= Wrong-body narrative =

Transsexuality theory

The wrong-body narrative (WBN) is a framework for understanding transsexuality that posits a misalignment between an individual's gender identity and their physical body. According to this narrative, trans individuals are seen as being "trapped in the wrong body", meaning that their innate gender identity does not match their assigned sex.

The wrong-body narrative emerged from the fields of sexology, medicine, and psychiatry and has been influential in shaping both medical and social understandings of transsexuality. However, it has been critiqued for its pathologizing aspects and for reinforcing binary notions of gender, as well as for failing to fully account for the diverse experiences of trans individuals, particularly those who do not fit neatly into the categories of "man" or "woman".

== Overview ==

The wrong-body framework traces its scientific origins to 19th-century sexology, notably with Karl Ulrichs' concept of the Urning—a "female soul in a male body." This dualistic view was later solidified in the mid-20th century by endocrinologist Harry Benjamin, whose 1966 book The Transsexual Phenomenon helped establish the first clinical protocols. By 1980, the American Psychiatric Association codified this into the DSM-III as transsexualism, later renamed gender identity disorder (GID) in 1994. These diagnoses required patients to demonstrate a persistent wrong-body narrative to qualify for care.

== Analysis ==
In her 1987 essay "The Empire Strikes Back: A Posttranssexual Manifesto", Sandy Stone suggests that the wrong-body narrative is problematic because it reduces the multifaceted experiences of transsexuals to a single, reductive story. This narrative is often perpetuated by both the medical establishment and transsexuals themselves, as it aligns with the criteria required for accessing gender-affirming surgery, which demands a clear, binary transition from one gender to another. In contrast, Stone calls for a language that can better capture the lived realities of transsexuals, moving beyond binary and essentialist assumptions.

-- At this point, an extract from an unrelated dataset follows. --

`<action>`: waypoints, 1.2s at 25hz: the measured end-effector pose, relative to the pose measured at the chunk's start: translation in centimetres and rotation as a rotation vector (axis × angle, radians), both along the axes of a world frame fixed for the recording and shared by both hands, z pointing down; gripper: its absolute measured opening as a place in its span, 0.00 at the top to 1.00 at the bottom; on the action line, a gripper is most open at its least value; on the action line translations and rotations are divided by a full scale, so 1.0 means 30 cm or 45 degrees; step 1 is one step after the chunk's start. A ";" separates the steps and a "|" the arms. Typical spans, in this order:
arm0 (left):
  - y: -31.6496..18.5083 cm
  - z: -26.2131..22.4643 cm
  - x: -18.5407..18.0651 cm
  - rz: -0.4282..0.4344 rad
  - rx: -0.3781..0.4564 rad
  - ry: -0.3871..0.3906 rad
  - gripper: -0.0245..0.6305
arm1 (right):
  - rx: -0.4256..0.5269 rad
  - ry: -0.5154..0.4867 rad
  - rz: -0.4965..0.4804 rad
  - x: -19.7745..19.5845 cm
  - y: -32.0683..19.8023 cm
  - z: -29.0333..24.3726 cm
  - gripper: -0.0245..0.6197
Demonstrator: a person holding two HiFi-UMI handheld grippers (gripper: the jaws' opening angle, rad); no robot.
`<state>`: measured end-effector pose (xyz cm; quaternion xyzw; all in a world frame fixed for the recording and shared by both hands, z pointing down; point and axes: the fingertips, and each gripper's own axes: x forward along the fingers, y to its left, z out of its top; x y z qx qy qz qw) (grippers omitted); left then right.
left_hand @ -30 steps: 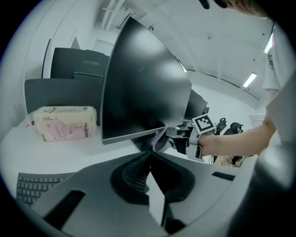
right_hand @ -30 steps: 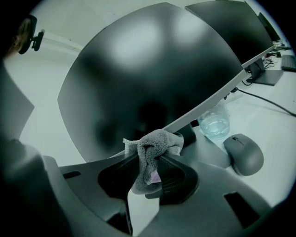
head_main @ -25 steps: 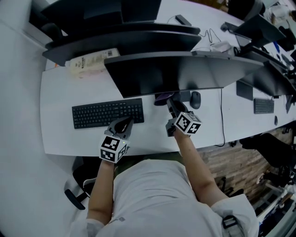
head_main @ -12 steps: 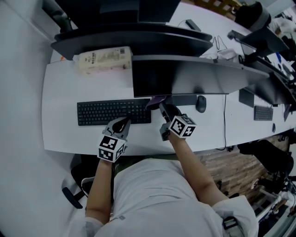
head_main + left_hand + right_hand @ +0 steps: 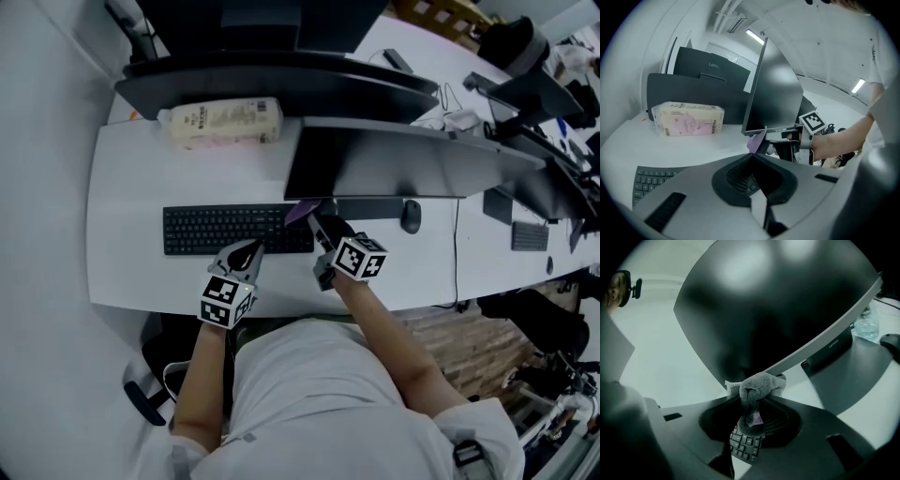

According to Talia Mae Bettcher, this model has two primary versions: in the weak version, transsexuality is considered a medical condition where a person is born with a misaligned body. Through gender-affirming surgery, the person becomes aligned with their innate gender identity, effectively transitioning to a man or a woman. In the strong version, a person's real sex is determined solely by their gender identity. In this view, a trans person has always truly been the gender they identify with, regardless of their body. Bettcher critiques the wrong-body narrative for its reliance on dominant understandings of sex and gender, but argues that it can be seen as a form of resistance to transphobic attempts of reality enforcement. Ultimately, she advocates for a framework that moves beyond the wrong-body model by recognizing multiple meanings of gender and validating trans identities outside of medicalized narratives.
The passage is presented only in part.